The man accused of raping a 19-year-old woman at knifepoint on a Penn State golf course more than two decades ago has been sentenced to years in prison for a similar attack in Michigan.

Kurt A. Rillema, 52, was sentenced on Wednesday in Oakland County Circuit Court to 10 to 15 years in prison for third- and fourth-degree criminal sexual conduct in the 1999 assault of a woman at a Michigan golf course, Oakland County Prosecutor Karen McDonald said in a news release. He pleaded no contest to the charges in December when first- and second-degree charges were dropped as part of the plea.

“Rillema will serve serious prison time for his crime,” McDonald said, noting that prosecutors agreed to the plea after consulting with the victim. “I know reliving this trauma after so many years wasn’t easy for the victim. Her strength sustained this case, and I applaud the relentless work by law enforcement that allowed us to deliver a just ending for her.”

Centre County District Attorney Bernie Cantorna said his office will still prosecute Rillema for the Penn State assault, and that he expects to see movement in the case in the next several months.

Investigators in Centre County and Michigan said that DNA evidence and forensic genealogy linked Rillema to both crimes.

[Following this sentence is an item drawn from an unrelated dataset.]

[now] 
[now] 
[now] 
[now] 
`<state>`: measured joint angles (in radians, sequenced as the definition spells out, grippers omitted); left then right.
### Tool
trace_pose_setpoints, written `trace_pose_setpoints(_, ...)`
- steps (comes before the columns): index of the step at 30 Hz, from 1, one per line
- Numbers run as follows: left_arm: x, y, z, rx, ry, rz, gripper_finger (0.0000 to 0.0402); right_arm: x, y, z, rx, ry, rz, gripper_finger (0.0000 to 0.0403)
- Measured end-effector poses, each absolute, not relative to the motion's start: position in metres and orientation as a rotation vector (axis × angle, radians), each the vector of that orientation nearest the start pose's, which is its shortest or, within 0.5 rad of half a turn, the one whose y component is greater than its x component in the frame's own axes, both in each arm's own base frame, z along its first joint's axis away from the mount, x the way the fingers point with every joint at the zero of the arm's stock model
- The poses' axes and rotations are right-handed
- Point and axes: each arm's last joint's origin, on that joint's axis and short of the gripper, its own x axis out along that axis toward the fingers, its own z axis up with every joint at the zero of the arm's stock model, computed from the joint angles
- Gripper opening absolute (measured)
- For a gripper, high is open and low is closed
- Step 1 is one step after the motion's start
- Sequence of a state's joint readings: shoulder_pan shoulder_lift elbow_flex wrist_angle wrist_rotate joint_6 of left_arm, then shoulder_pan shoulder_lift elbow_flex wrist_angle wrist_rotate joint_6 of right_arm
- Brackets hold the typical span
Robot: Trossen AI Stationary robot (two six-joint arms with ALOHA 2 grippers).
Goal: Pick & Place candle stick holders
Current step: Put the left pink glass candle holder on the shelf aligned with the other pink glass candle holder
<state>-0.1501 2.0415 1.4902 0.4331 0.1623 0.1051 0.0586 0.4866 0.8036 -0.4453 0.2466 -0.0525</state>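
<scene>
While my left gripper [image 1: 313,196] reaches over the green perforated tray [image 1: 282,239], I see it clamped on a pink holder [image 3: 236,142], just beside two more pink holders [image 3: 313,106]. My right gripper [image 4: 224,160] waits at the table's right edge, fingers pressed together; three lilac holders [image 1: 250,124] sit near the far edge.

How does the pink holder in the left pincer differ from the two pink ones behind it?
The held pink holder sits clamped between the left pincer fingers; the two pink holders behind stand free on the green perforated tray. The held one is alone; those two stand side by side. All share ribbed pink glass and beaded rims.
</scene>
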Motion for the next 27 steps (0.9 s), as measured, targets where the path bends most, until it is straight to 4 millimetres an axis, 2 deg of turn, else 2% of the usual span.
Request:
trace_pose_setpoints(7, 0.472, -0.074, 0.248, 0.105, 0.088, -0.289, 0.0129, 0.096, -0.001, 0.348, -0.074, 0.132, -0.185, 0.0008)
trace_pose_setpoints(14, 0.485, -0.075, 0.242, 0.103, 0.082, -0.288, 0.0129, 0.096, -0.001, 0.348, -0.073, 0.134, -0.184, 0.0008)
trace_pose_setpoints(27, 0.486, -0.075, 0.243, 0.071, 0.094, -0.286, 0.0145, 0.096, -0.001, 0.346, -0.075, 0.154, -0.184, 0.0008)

He was charged in April 2023 following a cooperative investigation between Penn State police and the Oakland County Sheriff’s Office and arrested at his home in Michigan.

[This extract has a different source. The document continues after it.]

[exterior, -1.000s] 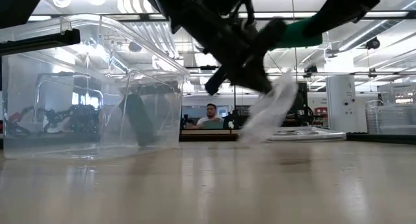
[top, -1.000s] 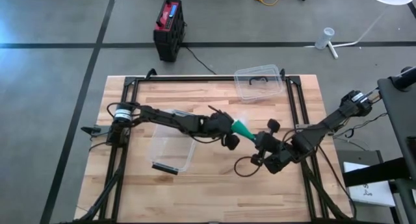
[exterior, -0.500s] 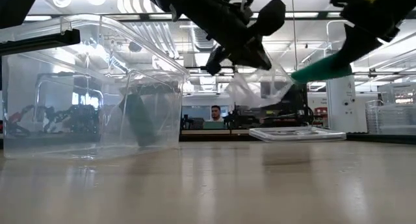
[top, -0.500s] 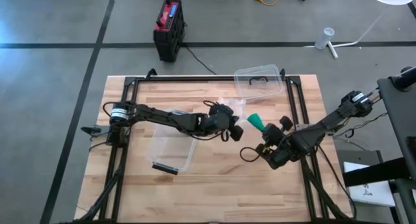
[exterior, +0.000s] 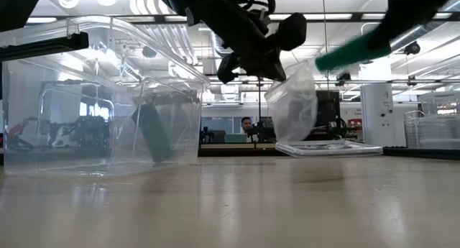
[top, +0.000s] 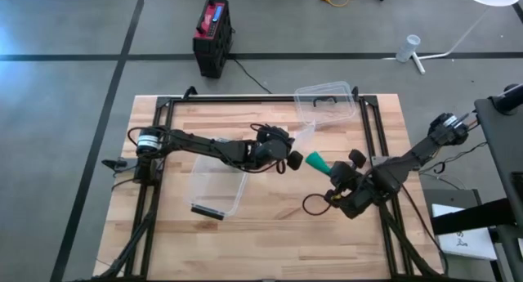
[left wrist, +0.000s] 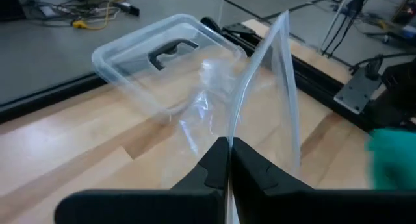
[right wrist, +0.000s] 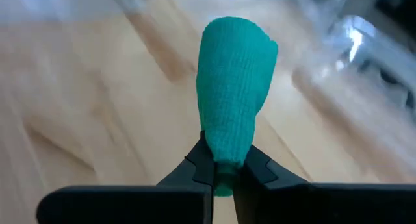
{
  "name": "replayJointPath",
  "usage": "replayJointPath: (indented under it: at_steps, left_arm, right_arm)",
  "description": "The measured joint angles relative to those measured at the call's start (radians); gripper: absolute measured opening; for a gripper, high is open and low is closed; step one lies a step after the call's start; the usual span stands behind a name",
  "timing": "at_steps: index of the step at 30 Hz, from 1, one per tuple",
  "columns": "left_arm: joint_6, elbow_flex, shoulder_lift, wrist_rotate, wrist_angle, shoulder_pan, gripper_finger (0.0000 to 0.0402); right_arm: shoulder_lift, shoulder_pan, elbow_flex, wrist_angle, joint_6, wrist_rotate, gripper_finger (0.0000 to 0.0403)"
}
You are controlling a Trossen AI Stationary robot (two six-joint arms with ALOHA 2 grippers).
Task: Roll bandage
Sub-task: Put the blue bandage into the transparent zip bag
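Left gripper (top: 288,157): near the bench centre, raised; fingers pinched shut on the top edge of a clear plastic bag (exterior: 292,104)
Bag: hangs limp below the pinch, clear of the bench top; whether its mouth is open cannot be told
Right gripper (right wrist: 221,173): right of centre, raised; fingers closed on the lower end of the green bandage roll (right wrist: 233,104)
Bandage position: in the high view the roll (top: 315,163) is held in the air just beside the left gripper, tip aimed toward the bag, not yet inside it
Other items: clear bin (top: 217,182) on its side left of centre; clear lid (top: 325,105) at the far edge, right of middle
Risk 1: roll may push the film aside instead of entering, since only one edge of the bag is held
Risk 2: roll may unwind or slip, gripped only by its end
Risk 3: grippers may touch, working this close
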Motion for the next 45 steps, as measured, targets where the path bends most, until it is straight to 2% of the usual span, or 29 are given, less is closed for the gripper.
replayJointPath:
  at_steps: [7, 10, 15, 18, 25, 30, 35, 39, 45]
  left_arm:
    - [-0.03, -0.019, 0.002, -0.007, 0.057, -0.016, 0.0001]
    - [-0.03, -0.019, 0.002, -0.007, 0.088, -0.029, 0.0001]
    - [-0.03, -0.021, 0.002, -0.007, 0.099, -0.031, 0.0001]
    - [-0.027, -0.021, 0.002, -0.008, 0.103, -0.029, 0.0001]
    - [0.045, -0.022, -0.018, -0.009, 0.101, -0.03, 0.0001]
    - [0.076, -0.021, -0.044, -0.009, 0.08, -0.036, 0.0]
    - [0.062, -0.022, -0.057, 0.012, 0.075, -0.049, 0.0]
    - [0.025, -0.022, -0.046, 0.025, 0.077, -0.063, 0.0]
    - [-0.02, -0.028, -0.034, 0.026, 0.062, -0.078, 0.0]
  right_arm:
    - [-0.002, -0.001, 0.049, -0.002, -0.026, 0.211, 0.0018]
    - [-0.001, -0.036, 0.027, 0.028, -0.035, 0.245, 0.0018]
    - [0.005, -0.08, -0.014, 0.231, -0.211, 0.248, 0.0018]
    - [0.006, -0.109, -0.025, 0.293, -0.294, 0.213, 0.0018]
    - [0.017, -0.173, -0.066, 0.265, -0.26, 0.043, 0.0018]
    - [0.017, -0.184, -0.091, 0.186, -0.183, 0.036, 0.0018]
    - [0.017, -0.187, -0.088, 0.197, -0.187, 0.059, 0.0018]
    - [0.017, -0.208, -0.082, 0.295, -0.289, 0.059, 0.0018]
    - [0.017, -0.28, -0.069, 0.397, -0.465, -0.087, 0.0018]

In the Centre County case, the woman was jogging near the 18th hole of the Blue Course at about 8:15 p.m. on July 27, 2000, when she was approached by a thin white male, approximately 25 to 26 years old, with brown hair who was wearing khaki shorts, golf spikes and no shirt, according to a criminal complaint. He asked her first for a Band-Aid then for directions to the clubhouse, and after telling him she couldn’t help, she attempted to leave the area.

He then came up behind her and held a knife to her throat, telling her she would not be harmed if she kept quiet, police wrote. He dragged her to a wooded area, punched her in the stomach, and raped her, according to the complaint. He allegedly told her not to tell anyone or he would come after her, then fled the area.

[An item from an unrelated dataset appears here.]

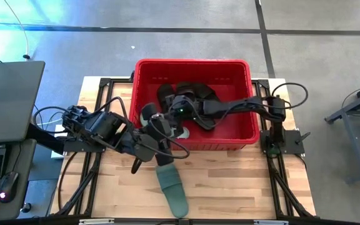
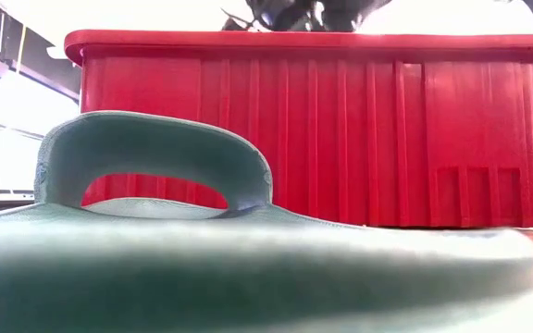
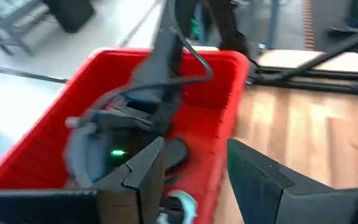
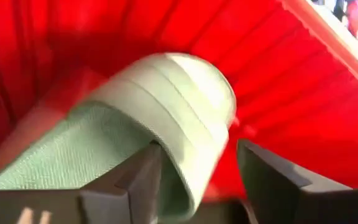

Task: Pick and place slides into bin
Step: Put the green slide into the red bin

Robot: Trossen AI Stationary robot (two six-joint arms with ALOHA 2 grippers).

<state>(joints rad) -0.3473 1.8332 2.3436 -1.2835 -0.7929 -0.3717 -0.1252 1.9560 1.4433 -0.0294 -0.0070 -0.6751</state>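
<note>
The red bin [image 1: 192,62] stands at the table's far middle and fills the low view [image 2: 340,139]. Black slides [image 1: 192,92] lie inside it. One teal slide [image 4: 166,99] lies in the bin near its near wall [image 1: 183,131]. My right gripper [image 4: 201,149] reaches into the bin [image 1: 179,115], open, with that slide's strap between its fingers. The other teal slide [image 1: 170,186] lies sole-down on the table in front of the bin, close to the low camera [image 2: 155,166]. My left gripper [image 3: 194,146] is open and empty over the bin's near wall [image 1: 160,125]. My right gripper stands open around the teal slide's strap [image 4: 191,180], coming down into the bin from the table's right. The strap's edge lies close to one finger [image 4: 145,177], with a gap to the other finger. I cannot tell whether it touches the slide.
The bin's near wall rim [image 3: 229,118] runs between my left gripper's fingers. My right arm [image 3: 166,74] crosses the bin in front of it. A laptop and keyboard [image 1: 5,106] sit off the table's left. Bare wood [image 1: 242,181] lies at the near right.
</note>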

A DNA sample from a rape kit was sent to the state police crime lab, which developed a DNA profile and uploaded it to the federal database CODIS in 2001.

A CODIS search in 2004 found that the DNA profile matched a forensic sample in the 1999 Michigan case, in which a 22-year-old employee at the Twin Lakes Golf Course in Oakland Township said a white male asked her for directions to the clubhouse then approached her when she was alone behind a building, threatened her with violence and raped her.

In 2011, then-Penn State detective Ryan Olson filed a criminal complaint against an unknown male, referred to as “John Doe,” whose DNA matched the profile in order to preserve the statute of limitations.

Over the next 10 years, no leads developed. In July 2021, Penn State detective Nick Sproveri took a new look at the investigation, recognizing that a genealogical DNA approach could lead to a suspect, as had happened in two other recent Centre County cold cases.

Sproveri worked with Oakland County Sheriff’s Office detective sergeant Eric Tremonti, who submitted the Michigan DNA sample to a genetic genealogy lab in 2022. Early the following year, genetic genealogy results and further investigation narrowed in on Rillema, according to court documents. He lived close to the Twin Lakes Golf Course at the time of the 1999 rape, and police concluded he was likely visiting one of his brothers, who attended Penn State in 2000, at the time of the Blue Course rape, investigators wrote.

Investigators conducted surveillance on Rillema and on January 31 recovered a discarded Styrofoam coffee cup from which he had been drinking. The cup was sent to the Michigan State Police crime lab for testing and was found to have DNA matching the DNA profile of the perpetrator in the 1999 Michigan rape and 2000 Penn State rape, according to court documents.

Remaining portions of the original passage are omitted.